Tuesday, May 10, 2011
Osama bin Laden and Fiction
Why have American novelists failed to tell convincing stories about terrorists?
From a story in the New Republic...
Part of the problem is lack of knowledge. The conventional wisdom about Osama bin Laden, we now know, was all wrong. He wasn’t secreted off in some remote cave deep within the hills of the Pakistan-Afghanistan borderlands, far from civilization. Instead he was in a Pakistani McMansion, a generously proportioned compound surrounded by concrete and barbed wire, situated a stone’s throw from a prestigious military academy in a a midsize city. To be sure, the digitally rendered immediacy of bin Laden’s killing—from the nearly instantaneous reports of the raid in electronic media to the much-circulated Google Earth screen shots of his hideout—make it all seem bizarrely proximate. But our collective imagination of the inner workings of Al Qaeda proved deeply at odds with the reality. And, as the efforts of novelists have shown, the place we still cannot travel is the mind of a jihadist.
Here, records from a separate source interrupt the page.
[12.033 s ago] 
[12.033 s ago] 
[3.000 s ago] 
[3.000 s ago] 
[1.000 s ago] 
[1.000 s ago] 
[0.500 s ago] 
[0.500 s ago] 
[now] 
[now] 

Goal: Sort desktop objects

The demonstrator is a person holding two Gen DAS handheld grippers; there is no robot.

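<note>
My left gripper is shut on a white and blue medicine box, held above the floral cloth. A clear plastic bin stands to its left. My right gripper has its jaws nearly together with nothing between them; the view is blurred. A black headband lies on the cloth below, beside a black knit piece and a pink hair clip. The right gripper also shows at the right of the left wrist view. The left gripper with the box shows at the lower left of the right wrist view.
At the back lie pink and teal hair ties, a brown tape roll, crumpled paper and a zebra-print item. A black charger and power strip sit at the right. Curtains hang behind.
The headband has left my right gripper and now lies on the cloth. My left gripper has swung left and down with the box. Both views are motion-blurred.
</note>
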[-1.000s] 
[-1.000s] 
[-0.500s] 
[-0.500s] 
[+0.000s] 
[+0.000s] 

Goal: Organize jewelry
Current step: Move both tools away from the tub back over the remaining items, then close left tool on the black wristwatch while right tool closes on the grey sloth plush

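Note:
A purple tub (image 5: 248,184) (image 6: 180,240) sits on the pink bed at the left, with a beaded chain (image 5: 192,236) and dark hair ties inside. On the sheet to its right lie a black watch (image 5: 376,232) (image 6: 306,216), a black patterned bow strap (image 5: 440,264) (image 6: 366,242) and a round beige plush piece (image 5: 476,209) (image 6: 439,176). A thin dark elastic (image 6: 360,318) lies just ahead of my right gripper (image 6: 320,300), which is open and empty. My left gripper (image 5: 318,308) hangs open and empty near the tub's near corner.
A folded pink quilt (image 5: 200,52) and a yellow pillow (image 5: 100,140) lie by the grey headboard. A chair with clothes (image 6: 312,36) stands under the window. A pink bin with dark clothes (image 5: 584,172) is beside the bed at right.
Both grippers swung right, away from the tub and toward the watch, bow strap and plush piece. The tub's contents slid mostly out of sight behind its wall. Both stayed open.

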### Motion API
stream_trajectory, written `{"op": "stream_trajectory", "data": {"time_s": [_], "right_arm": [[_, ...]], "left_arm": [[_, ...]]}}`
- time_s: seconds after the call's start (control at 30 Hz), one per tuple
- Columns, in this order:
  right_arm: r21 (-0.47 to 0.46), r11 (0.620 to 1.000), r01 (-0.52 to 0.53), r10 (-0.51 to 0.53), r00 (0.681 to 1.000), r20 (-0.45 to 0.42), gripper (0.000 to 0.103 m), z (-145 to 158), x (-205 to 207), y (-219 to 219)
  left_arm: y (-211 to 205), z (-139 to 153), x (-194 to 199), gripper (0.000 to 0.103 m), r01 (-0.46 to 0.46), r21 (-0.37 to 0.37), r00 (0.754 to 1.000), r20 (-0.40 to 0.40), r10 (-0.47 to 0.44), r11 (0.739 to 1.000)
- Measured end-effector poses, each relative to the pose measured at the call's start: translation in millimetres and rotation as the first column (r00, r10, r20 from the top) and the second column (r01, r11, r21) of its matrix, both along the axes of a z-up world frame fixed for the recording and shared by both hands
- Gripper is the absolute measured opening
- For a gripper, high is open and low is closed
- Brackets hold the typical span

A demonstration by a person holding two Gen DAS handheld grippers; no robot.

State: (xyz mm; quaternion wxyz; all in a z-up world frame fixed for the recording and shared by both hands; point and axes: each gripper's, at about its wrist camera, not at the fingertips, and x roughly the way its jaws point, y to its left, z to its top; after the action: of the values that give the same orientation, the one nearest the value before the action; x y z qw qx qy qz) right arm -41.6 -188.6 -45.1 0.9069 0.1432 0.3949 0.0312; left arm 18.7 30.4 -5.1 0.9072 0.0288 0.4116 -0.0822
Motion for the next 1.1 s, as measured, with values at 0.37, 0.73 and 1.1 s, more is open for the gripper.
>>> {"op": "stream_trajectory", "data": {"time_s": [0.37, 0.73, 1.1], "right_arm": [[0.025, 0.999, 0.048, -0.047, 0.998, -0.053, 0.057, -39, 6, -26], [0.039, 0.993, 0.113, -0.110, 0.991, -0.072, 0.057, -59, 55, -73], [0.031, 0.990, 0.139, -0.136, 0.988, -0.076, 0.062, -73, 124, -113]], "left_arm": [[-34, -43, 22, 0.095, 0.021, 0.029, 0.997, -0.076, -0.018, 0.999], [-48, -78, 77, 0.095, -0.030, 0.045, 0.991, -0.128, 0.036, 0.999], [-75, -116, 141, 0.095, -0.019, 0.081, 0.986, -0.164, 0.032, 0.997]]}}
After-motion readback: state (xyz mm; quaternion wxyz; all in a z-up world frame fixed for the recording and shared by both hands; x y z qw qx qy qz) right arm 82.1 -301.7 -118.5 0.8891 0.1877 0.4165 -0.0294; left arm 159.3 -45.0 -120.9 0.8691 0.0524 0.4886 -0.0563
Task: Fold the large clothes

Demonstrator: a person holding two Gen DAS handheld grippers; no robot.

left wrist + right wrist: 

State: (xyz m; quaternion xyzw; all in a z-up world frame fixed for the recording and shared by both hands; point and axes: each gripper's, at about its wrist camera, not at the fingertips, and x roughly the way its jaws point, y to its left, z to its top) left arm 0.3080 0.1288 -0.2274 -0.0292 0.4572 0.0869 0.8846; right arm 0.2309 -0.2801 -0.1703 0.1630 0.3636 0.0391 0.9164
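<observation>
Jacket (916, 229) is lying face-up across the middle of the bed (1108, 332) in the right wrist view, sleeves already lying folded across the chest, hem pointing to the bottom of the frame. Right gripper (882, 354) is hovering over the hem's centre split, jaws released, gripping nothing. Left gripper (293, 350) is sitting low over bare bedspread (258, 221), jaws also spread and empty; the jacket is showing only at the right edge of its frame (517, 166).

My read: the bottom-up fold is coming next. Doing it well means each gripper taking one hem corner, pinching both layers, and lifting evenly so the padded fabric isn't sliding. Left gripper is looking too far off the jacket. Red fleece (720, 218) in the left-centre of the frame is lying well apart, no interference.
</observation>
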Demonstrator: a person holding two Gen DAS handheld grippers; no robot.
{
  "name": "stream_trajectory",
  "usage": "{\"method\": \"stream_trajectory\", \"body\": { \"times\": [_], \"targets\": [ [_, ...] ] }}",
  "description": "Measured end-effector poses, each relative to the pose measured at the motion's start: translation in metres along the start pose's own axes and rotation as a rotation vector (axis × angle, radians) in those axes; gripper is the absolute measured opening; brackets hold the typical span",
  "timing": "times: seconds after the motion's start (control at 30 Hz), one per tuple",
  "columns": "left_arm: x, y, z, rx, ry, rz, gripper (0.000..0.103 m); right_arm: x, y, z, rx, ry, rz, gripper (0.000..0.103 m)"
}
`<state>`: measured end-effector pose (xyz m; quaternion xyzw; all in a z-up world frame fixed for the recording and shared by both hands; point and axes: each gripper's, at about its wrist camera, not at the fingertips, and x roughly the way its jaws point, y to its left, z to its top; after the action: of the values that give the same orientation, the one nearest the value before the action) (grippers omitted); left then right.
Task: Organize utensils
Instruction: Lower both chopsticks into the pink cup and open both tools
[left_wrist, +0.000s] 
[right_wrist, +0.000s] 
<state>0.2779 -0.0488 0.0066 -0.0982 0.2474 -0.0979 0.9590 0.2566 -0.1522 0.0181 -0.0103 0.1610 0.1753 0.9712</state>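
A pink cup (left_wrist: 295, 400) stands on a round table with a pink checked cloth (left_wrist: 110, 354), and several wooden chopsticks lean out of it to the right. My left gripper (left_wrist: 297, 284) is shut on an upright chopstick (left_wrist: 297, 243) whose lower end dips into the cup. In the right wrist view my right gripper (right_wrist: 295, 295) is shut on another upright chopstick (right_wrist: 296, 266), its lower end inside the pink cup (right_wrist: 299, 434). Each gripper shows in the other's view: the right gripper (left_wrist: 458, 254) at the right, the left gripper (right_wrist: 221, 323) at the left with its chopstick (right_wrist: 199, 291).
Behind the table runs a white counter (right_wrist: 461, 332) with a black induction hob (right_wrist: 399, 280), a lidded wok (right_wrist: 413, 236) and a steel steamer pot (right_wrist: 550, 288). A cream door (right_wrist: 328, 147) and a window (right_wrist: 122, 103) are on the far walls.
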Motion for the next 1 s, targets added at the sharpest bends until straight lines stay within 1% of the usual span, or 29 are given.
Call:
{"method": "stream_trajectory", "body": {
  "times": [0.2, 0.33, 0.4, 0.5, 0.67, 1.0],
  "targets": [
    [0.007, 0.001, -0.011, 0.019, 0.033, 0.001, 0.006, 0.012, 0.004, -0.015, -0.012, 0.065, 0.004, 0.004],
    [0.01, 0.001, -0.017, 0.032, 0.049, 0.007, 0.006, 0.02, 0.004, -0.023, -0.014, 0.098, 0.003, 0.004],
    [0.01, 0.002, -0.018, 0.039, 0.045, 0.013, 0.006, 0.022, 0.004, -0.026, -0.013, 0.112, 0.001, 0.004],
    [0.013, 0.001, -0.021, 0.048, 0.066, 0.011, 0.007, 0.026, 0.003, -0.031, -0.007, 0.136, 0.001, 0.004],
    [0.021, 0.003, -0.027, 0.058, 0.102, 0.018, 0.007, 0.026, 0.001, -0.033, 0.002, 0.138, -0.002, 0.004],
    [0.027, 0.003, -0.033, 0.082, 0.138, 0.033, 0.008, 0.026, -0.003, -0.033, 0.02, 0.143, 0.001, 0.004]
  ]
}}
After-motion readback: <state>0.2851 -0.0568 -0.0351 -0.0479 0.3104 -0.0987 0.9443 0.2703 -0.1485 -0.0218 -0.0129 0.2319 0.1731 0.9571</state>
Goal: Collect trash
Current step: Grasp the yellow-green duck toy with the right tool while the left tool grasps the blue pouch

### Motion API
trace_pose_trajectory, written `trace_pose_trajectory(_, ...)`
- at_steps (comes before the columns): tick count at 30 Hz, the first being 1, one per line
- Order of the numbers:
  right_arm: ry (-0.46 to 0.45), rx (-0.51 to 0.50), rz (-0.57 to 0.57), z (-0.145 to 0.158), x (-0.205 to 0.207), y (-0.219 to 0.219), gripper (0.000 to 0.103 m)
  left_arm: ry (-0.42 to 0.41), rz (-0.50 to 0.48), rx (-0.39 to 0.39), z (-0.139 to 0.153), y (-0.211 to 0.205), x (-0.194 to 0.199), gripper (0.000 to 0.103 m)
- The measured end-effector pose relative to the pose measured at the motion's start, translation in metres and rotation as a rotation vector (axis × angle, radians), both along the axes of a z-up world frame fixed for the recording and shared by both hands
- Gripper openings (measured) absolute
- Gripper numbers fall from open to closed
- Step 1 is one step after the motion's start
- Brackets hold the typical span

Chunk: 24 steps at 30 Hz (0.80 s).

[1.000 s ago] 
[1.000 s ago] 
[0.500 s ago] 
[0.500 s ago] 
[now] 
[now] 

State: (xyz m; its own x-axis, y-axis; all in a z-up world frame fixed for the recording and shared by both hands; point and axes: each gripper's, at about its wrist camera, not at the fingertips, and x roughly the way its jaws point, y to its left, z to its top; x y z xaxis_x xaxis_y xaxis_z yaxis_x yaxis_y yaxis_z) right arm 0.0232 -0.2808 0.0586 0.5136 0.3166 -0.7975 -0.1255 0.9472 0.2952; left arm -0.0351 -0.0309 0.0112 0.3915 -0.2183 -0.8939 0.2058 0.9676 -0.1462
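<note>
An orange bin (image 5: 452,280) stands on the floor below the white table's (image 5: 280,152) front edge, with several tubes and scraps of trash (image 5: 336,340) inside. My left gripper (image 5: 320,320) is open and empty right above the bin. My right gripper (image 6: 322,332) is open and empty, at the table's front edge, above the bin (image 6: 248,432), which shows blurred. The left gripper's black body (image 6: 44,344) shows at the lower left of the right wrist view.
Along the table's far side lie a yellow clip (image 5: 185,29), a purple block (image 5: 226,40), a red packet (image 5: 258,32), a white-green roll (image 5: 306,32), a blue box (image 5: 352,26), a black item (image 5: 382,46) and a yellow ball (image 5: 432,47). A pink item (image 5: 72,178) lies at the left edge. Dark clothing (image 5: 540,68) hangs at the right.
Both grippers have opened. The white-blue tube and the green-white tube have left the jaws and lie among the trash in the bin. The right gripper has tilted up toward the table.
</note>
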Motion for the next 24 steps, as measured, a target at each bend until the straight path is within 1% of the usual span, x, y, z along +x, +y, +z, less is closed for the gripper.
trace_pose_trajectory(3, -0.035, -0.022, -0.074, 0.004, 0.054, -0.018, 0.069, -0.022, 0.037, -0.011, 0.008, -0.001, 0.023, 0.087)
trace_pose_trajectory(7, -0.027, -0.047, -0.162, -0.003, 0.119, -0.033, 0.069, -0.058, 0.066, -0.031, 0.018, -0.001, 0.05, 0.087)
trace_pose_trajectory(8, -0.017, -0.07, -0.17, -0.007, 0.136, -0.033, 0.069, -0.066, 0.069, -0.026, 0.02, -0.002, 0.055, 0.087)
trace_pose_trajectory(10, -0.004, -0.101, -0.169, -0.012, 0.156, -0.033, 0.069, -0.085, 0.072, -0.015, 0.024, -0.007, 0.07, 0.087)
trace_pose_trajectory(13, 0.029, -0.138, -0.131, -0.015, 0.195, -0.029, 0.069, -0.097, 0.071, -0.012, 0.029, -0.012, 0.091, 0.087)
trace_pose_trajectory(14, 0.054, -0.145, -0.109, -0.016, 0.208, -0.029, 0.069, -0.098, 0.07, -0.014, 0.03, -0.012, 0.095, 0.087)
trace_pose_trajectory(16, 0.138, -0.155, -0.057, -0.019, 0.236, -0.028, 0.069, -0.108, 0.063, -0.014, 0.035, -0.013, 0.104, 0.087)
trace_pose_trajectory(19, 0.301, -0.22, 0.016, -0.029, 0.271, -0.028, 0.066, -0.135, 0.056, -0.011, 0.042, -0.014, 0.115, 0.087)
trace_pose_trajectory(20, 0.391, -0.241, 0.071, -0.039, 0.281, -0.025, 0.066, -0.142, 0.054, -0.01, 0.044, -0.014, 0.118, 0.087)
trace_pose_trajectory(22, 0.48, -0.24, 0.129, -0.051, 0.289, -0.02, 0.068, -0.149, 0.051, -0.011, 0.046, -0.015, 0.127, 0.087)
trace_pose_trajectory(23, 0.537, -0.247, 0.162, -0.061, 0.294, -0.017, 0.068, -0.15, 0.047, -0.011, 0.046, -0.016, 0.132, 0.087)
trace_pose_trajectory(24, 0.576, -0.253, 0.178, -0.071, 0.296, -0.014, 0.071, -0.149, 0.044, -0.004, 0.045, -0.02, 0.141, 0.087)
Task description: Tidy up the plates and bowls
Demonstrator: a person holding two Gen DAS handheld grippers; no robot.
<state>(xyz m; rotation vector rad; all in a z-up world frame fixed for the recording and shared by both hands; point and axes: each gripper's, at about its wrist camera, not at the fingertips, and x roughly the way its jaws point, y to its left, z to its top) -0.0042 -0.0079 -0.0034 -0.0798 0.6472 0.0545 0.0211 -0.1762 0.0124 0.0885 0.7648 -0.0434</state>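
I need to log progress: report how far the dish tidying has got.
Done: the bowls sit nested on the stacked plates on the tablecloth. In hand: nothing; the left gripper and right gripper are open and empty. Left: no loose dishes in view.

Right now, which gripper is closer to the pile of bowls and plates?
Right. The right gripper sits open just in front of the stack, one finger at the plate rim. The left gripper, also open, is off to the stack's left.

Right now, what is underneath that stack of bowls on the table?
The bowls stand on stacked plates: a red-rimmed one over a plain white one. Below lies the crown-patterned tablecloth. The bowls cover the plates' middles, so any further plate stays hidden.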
The most egregious demonstration of this was John Updike’s Terrorist, from 2006, in which the main character—an Arab-American teenager in the thrall of a storefront imam—is patched together so incompletely that, as James Wood wrote in his review of the novel for TNR, Updike’s attempts to give him depth are like “icing a hollow cake.” In contrast, the protagonist of Pearl Abraham’s American Taliban, which came out last year, is boldly imagined and certainly no stereotype: John Jude Parish is a blond surfer and skateboarder who is vaguely drawn to mysticism in a typical teenage-slacker manner. When a broken leg keeps him away from his sports, he finds in studying Arabic the discipline his life is lacking; his meandering path leads him from the Arabic-language school in Brooklyn to an Islamic academy in Peshawar and, from there, to an Al Qaeda training camp. But Parish is so far from a typical terrorist, his journey so wild and fantastic, that he sheds little light on the phenomenon more generally.
One could argue that Western novelists have a strike against them from the start. Are we likely to trust that a writer named Updike or Abraham can have insight into the mind of a jihadist? While they both have things of value to say, their uncertainty about their subject matter shows through on the page in the lack of precision that each brings to the Islamic trappings surrounding their character. A certain shorthand is being called upon, gesturing at things we think we know about—things we have heard about—but do not really know. What is a storefront imam, anyway? What does his mosque feel like inside? We get a description—up a flight of stairs, through a double door, carpets that need to be vacuumed, and so on—but it is so unvisceral that one can almost see the novelist standing behind the curtain with his pen and paper, taking care to make note of the adjacent nail salon and check-cashing establishment. Updike admitted that his research for the novel was superficial—he even consulted a book called The Koran for Dummies.